▸ ACTION ITEM
Check each line below for the word "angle", and copy those that have it.
PROVIDED RECORDS Block Start
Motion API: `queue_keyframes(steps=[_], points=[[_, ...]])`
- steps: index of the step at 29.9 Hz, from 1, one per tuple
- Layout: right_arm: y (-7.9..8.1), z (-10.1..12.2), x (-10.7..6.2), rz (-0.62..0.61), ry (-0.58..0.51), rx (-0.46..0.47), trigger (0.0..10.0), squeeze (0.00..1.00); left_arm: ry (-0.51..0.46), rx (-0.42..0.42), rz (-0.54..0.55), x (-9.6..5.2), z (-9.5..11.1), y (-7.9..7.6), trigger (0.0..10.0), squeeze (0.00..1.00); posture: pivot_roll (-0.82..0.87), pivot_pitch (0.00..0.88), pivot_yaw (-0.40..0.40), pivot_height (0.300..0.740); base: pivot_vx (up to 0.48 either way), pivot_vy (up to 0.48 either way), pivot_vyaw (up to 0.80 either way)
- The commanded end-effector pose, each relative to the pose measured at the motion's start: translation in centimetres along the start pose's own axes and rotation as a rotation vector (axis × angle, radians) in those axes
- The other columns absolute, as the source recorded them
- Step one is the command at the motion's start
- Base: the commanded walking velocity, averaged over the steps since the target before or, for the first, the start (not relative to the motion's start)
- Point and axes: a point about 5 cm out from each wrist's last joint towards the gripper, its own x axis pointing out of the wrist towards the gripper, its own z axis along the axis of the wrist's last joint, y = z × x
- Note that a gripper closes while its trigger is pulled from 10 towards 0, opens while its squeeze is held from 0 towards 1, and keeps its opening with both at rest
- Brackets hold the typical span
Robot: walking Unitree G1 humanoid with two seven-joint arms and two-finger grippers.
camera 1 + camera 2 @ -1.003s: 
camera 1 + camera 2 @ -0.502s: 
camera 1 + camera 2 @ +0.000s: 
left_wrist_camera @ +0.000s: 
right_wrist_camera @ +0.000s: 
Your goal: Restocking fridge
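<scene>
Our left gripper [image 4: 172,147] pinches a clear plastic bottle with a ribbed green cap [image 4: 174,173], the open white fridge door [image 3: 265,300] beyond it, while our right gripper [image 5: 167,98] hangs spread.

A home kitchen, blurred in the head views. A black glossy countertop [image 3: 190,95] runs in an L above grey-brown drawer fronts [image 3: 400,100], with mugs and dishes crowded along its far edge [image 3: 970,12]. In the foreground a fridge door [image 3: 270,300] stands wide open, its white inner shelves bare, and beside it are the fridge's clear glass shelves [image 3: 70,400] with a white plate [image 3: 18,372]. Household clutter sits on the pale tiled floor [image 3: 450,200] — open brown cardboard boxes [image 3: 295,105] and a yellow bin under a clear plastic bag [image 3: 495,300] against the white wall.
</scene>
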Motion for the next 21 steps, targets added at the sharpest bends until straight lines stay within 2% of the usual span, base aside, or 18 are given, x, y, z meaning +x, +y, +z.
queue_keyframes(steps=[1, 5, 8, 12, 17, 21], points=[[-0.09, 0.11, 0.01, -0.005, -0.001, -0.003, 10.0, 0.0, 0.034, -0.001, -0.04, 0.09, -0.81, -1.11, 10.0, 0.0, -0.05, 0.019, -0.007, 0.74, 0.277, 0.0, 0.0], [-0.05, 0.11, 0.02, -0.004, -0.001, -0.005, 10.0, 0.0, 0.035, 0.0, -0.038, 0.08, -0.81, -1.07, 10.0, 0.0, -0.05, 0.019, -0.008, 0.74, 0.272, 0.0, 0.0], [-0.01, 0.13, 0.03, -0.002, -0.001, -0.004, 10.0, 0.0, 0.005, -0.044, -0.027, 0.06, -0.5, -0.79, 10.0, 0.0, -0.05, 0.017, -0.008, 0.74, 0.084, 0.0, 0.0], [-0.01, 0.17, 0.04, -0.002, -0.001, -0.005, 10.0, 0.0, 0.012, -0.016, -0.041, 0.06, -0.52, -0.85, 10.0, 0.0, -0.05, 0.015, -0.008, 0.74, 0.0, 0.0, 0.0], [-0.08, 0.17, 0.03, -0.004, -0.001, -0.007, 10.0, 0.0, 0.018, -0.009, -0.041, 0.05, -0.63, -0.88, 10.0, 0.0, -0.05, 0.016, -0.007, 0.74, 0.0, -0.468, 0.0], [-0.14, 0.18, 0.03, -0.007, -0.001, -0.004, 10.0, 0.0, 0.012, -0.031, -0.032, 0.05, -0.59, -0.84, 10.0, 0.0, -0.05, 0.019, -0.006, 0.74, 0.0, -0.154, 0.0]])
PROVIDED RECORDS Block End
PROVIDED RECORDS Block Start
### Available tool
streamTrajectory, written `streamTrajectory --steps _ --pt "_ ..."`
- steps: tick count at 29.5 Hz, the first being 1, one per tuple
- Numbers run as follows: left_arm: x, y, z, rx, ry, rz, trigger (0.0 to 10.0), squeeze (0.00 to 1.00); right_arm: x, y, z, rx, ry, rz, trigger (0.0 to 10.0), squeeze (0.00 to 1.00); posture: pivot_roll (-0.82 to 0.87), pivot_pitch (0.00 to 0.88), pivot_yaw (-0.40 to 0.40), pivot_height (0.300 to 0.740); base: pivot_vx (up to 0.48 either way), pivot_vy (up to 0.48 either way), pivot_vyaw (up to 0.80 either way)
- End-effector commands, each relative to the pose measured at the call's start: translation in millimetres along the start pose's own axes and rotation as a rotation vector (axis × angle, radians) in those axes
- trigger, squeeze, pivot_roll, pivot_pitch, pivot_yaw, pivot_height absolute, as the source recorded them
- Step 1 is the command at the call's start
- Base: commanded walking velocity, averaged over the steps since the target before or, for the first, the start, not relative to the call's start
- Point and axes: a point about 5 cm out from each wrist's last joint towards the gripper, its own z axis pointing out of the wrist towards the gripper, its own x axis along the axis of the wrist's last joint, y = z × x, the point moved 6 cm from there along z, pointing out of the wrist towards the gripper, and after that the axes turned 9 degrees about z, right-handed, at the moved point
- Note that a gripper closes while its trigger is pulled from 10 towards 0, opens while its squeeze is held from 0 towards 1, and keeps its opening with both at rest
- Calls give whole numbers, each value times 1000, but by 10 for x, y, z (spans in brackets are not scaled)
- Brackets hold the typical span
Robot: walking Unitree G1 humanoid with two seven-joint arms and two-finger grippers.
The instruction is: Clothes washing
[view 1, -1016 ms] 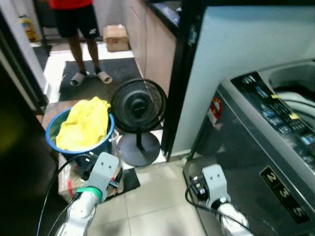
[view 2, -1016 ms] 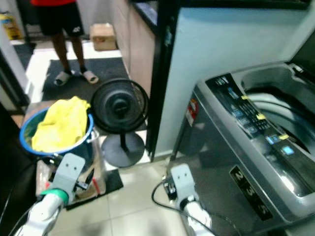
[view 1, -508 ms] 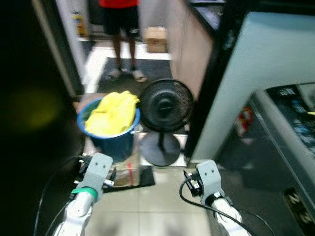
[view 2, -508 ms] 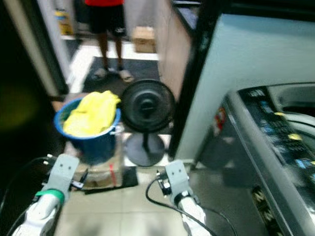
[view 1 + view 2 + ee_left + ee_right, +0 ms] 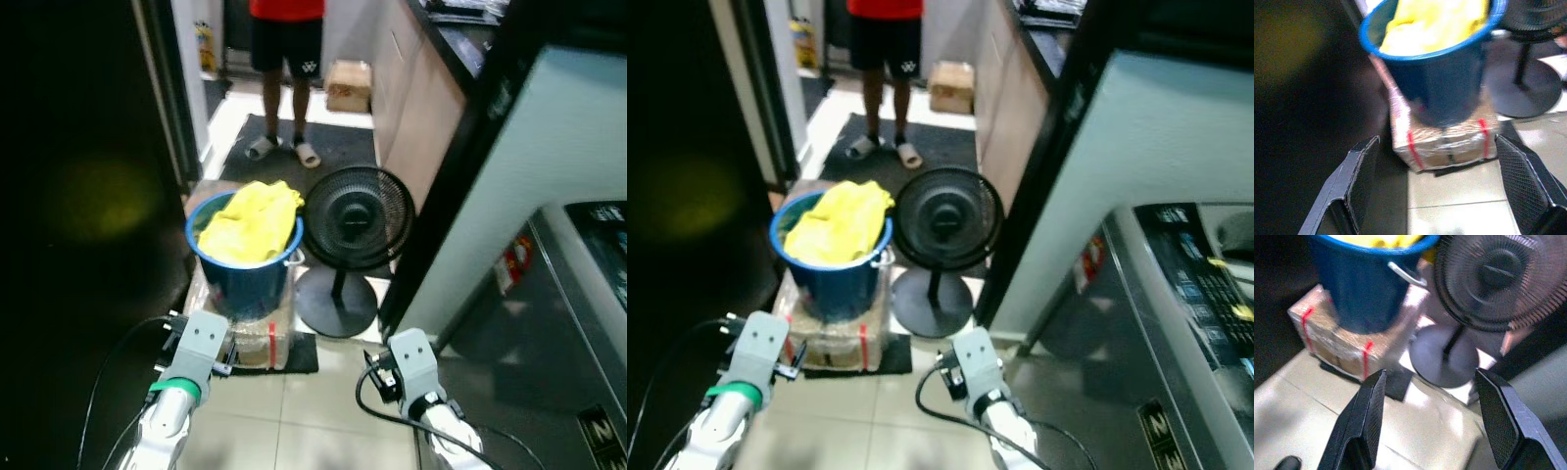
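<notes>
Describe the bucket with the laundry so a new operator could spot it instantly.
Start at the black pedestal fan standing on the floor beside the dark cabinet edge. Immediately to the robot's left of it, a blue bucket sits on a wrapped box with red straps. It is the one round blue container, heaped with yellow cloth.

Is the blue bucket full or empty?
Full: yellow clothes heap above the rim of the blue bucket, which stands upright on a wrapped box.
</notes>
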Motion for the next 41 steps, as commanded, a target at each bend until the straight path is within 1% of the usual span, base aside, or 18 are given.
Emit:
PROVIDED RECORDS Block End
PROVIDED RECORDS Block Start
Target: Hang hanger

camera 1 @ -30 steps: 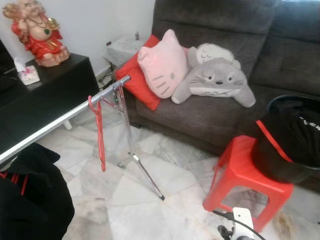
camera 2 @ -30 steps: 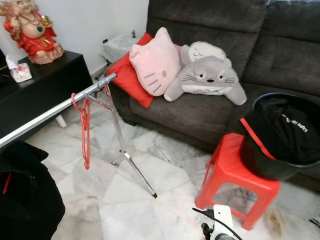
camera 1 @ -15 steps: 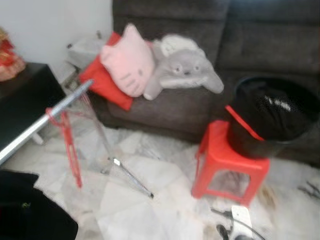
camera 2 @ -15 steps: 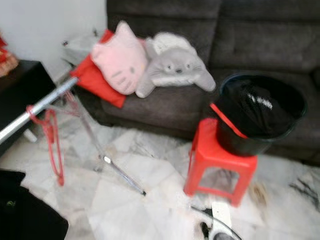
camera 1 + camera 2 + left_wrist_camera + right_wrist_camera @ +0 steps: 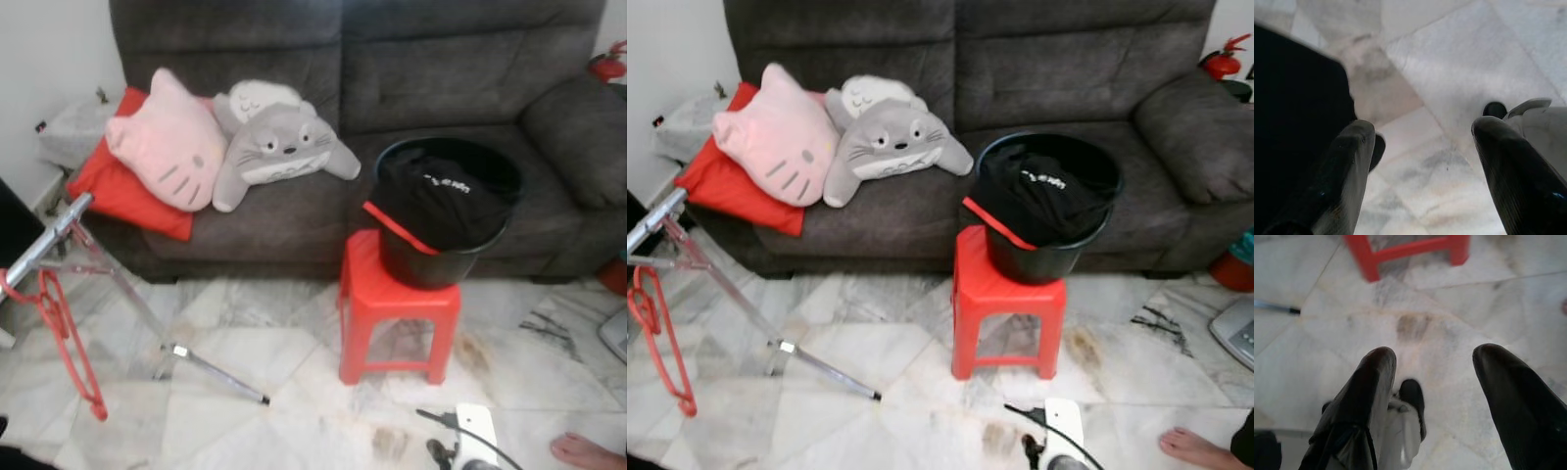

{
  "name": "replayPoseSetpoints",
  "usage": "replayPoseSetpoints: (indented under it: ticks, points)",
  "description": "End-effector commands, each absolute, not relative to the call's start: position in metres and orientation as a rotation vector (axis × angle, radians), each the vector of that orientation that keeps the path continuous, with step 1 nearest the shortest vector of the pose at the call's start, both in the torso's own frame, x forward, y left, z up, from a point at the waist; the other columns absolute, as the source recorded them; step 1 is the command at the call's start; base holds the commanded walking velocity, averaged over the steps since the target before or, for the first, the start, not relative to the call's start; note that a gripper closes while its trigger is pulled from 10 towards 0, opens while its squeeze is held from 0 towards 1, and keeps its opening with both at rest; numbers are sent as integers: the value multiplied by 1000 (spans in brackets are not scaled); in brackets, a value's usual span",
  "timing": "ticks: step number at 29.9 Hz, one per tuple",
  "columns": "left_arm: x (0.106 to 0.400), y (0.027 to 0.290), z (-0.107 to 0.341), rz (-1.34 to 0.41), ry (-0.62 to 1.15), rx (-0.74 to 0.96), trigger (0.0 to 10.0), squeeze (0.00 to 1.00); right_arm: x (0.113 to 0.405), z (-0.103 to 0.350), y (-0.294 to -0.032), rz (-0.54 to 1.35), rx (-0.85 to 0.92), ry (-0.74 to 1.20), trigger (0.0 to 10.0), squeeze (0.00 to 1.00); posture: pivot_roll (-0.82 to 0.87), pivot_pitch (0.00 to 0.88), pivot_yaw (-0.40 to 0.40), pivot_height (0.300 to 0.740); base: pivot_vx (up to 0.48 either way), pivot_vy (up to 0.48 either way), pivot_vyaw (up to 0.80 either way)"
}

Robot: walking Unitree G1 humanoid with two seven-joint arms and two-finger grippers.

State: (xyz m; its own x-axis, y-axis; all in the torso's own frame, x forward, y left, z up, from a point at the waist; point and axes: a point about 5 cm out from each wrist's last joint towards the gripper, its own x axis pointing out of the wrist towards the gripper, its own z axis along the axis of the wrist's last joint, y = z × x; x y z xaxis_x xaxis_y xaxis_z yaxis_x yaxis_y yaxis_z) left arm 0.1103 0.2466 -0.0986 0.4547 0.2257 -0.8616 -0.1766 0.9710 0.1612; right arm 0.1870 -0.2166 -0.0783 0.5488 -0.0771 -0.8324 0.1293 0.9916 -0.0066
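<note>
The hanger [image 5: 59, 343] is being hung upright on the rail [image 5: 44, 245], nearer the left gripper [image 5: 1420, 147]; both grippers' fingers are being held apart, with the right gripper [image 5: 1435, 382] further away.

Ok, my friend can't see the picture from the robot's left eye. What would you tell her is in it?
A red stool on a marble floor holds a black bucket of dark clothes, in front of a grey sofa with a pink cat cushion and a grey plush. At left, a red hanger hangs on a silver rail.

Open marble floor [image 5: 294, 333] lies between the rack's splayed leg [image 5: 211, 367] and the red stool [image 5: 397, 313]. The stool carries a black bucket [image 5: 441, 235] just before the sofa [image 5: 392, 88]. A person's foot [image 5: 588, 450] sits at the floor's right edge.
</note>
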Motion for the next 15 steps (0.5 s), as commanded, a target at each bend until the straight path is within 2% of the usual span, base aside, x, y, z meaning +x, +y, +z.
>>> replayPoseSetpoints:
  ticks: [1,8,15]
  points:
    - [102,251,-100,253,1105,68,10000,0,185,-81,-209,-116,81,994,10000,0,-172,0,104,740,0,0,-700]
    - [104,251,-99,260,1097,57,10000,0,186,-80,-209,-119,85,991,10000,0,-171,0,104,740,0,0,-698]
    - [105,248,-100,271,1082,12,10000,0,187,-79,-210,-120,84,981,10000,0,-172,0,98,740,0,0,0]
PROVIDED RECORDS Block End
▸ ANSWER AREA
- The commanded end-effector pose, each relative to the pose measured at the motion's start: translation in centimetres along the start pose's own axes and rotation as a rotation vector (axis × angle, radians) in those axes
- End-effector commands, each relative to the pose measured at the call's start: translation in millimetres along the start pose's own axes and rotation as a rotation vector (axis × angle, radians) in those axes
  "description": "End-effector commands, each absolute, not relative to the call's start: position in metres and orientation as a rotation vector (axis × angle, radians), each the vector of that orientation that keeps the path continuous, with step 1 nearest the shortest vector of the pose at the call's start, both in the torso's own frame, x forward, y left, z up, from a point at the waist; the other columns absolute, as the source recorded them; step 1 is the command at the call's start; base holds the commanded walking velocity, averaged over the steps since the target before or, for the first, the start, not relative to the call's start; note that a gripper closes while its trigger is pulled from 10 towards 0, opens while its squeeze is held from 0 towards 1, and keeps its opening with both at rest; numbers are sent as integers: the value multiplied by 1000 (spans in brackets are not scaled); in brackets, a value's usual span",

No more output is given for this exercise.